Lettera di Mons. Capucci dalle carceri sioniste

In occasione della dipartita di Mons. Hilarion Capucci, Arcivescovo di Gerusalemme condannato dalle autorità sioniste a dodici anni di carcere nel 1974, di cui ne scontò quattro prima di essere esiliato in Italia, il Centro Documentazione Palestinese pubblica quella che fu la prima lettera a passare la censura tra quelle indirizzate ad alcune volontarie melchite.

Questa testimonianza conferma la grande convinzione e determinatezza di un uomo fisicamente provato da 34 mesi vissuti in solitudine in una cella di un metro e mezzo per 3, “…privato di ogni contatto umano, eccetto quello dei miei carcerieri. La mia lingua si dissecca tra una e l’altra delle visite permesse” (dalla testimonianza di una delle volontarie in visita il 16/11/1976).
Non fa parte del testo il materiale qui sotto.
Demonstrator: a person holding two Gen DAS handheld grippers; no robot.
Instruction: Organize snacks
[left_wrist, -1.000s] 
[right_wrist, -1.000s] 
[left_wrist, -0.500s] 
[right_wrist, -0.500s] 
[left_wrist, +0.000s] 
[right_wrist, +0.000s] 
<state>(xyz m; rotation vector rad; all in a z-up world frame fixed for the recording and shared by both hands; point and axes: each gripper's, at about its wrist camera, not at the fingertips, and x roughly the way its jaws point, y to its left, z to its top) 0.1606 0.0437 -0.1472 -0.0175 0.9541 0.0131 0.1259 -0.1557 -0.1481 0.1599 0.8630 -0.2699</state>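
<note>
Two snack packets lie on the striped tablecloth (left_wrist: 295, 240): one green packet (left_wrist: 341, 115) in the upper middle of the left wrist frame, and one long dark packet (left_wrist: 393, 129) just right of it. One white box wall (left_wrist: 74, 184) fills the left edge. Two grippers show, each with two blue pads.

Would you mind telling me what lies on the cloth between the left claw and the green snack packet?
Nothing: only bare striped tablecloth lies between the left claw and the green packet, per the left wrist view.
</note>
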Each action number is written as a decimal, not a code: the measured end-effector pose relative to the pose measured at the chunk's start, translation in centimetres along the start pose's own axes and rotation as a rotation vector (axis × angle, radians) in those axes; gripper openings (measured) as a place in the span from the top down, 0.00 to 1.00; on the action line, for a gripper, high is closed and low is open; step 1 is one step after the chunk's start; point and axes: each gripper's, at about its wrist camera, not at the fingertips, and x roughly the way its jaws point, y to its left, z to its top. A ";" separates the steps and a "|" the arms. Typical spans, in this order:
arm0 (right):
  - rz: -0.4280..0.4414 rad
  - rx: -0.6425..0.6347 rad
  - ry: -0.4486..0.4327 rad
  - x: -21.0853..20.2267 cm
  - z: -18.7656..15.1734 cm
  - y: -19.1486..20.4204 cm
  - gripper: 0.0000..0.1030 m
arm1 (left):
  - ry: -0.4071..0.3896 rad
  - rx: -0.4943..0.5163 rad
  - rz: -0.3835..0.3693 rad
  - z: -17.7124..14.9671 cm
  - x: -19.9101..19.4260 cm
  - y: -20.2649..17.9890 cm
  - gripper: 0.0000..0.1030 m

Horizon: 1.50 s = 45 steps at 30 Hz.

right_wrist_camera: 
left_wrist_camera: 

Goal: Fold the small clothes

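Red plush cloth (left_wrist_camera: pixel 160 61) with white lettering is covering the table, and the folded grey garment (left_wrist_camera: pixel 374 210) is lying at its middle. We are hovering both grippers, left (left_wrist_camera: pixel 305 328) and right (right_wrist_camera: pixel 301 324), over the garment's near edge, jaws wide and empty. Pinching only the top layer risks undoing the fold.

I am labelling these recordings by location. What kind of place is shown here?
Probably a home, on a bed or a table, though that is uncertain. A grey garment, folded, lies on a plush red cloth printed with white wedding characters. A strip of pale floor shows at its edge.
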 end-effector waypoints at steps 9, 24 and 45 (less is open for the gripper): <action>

Coerente, nonostante la prigionia e le pressioni, tenace e determinato nell’appoggio alla lotta di liberazione del Popolo Palestinese e alla Nazione Araba sino ai suoi ultimi giorni, lo vogliamo ricordare con queste sue parole pronunciate durante la medesima visita del novembre 1976:
“Quando sono nato non ero cristiano. Sono nato arabo, poi fui battezzato e così sono diventato cristiano: la mia Missione e Testimonianza passano attraverso la mia Arabità, ed è per questo che sono in prigione. Ed è sempre per questo che posso parlare della grazia della mia prigionia”.